Reciprocal of a Fraction Calculator

Published on: March 31, 2024
Final Answer: Free Full Steps: Free

This Reciprocal of a Fraction Calculator helps you find the reciprocal of a fraction and shows the working clearly step by step. To find the reciprocal, swap the numerator and denominator. A reciprocal is the flipped form of the original fraction. It is a simple way to check answers, understand reciprocals, and practise basic arithmetic step by step.

Step-by-step method

  1. Set up the problem. Write the fraction.
  2. Swap the numbers. Switch the numerator and denominator.

Example 1: \(\frac{3}{4}\)

Step 1 - Set up the problem. Write the fraction.

In this problem: We are finding the reciprocal of \(\frac{3}{4}\).

\(\frac{3}{4}\)

Step 2 - Swap the numbers. Switch the numerator and denominator.

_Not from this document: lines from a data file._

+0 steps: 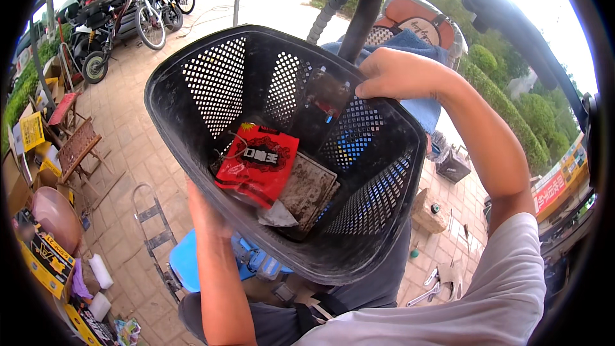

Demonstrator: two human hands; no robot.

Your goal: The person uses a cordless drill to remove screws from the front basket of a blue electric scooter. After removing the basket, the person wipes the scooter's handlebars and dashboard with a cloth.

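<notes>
A black plastic basket (pixel 168 83) with diamond-shaped holes fills the middle of the view, tilted so its inside faces me. My right hand (pixel 394 74) grips its far right rim, thumb over the edge and the other fingers mostly hidden. Against the outside of the near left wall is my left hand (pixel 208 208), its fingers out of sight behind the basket. Inside lie a red printed packet (pixel 256 163), a flat, dirt-stained brown piece (pixel 309 189) and a crumpled grey scrap (pixel 277 214). A dark fitting with bolts (pixel 327 93) shows on the basket's far wall.
Bicycles (pixel 150 25) stand at the far left, with wooden folding stools (pixel 80 147) and cartons (pixel 32 131) nearer. A wrench (pixel 423 295) and a stone block (pixel 430 210) lie on the paving at right. Beyond the basket is a blue cloth (pixel 419 45) by a padded seat.
</notes>
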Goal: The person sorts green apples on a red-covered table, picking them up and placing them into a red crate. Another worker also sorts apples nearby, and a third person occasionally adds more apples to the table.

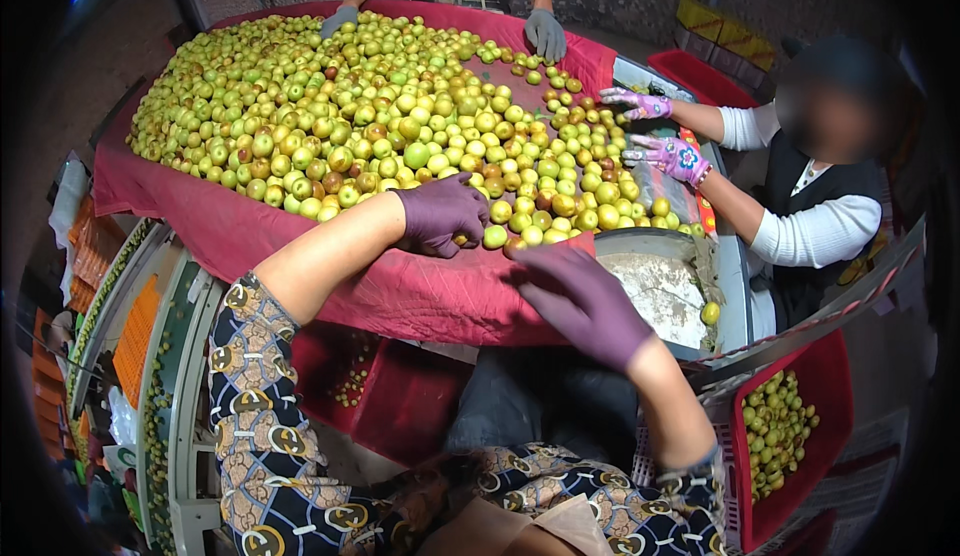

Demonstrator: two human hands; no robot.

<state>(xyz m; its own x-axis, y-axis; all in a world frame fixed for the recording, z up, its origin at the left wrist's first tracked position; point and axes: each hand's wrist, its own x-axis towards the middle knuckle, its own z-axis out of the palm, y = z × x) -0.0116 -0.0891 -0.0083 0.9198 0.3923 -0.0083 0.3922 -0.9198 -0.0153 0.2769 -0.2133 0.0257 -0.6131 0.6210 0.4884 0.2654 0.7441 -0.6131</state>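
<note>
While your left hand [445, 216] curls beside jujube-like green fruits [415, 154], clasp unclear; fruits lie just beyond your blurred right hand [592, 306], closure unclear.

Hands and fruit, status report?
Left hand curled at near fruit. Right hand open, motion-blurred. Fruit heaped on red cloth; co-worker's patterned gloves alongside, at right.

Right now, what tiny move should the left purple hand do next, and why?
Maybe nudge the left hand rightward to the green fruit beside it: that fruit lies uncovered at the near edge of the pile.
</note>
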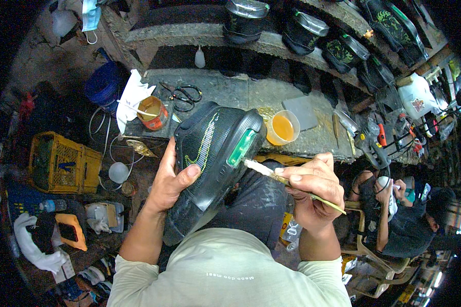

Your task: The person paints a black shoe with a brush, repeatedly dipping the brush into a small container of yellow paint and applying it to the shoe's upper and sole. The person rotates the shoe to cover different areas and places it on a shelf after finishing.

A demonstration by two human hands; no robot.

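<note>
1. The fingers of the left hand (165,190) are gripping a black shoe (217,143), thumb lying across its side and the others mostly hidden behind; the fingers of the right hand (315,190) are pinching a slim brush (260,167).
2. At far left, a yellow crate (87,171) is standing away from the hands.
3. On the tabletop (230,88), a red cup (158,124) is holding a yellowish substance with a pale stick leaning in it, presumably so the stick stays easy to lift.
4. Beside it, scissors (183,95) are lying free of the hands.
5. The shoe is hanging tilted above the person's lap, before the tabletop's edge; its sole is facing right, likely to present the sidewall and its green insert (242,147) to the brush.
6. A translucent tub (296,128) of amber liquid is sitting just beyond the shoe, probably for short reaches.
7. The brush is pointing left, its tip at the sole beside the insert; I cannot tell whether it is touching. The low pencil-like grip is probably giving fine control.
8. At far right, a co-worker (407,233) is handling something white.
</note>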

In this problem: Swap the top and bottom: \(\frac{3}{4}\) becomes \(\frac{4}{3}\).

\(\frac{3}{4} \;\rightarrow\; \frac{4}{3}\)

Final answer: \(\frac{3}{4} \;\rightarrow\; \frac{4}{3}\)

Example 2: \(-\frac{5}{2}\)

Step 1 - Set up the problem. Write the fraction.

In this problem: We are finding the reciprocal of \(-\frac{5}{2}\).

\(-\frac{5}{2}\)

Step 2 - Swap the numbers. Switch the numerator and denominator.

In this problem: Swap the top and bottom: \(-\frac{5}{2}\) becomes \(-\frac{2}{5}\).

\(-\frac{5}{2} \;\rightarrow\; -\frac{2}{5}\)

Final answer: \(-\frac{5}{2} \;\rightarrow\; -\frac{2}{5}\)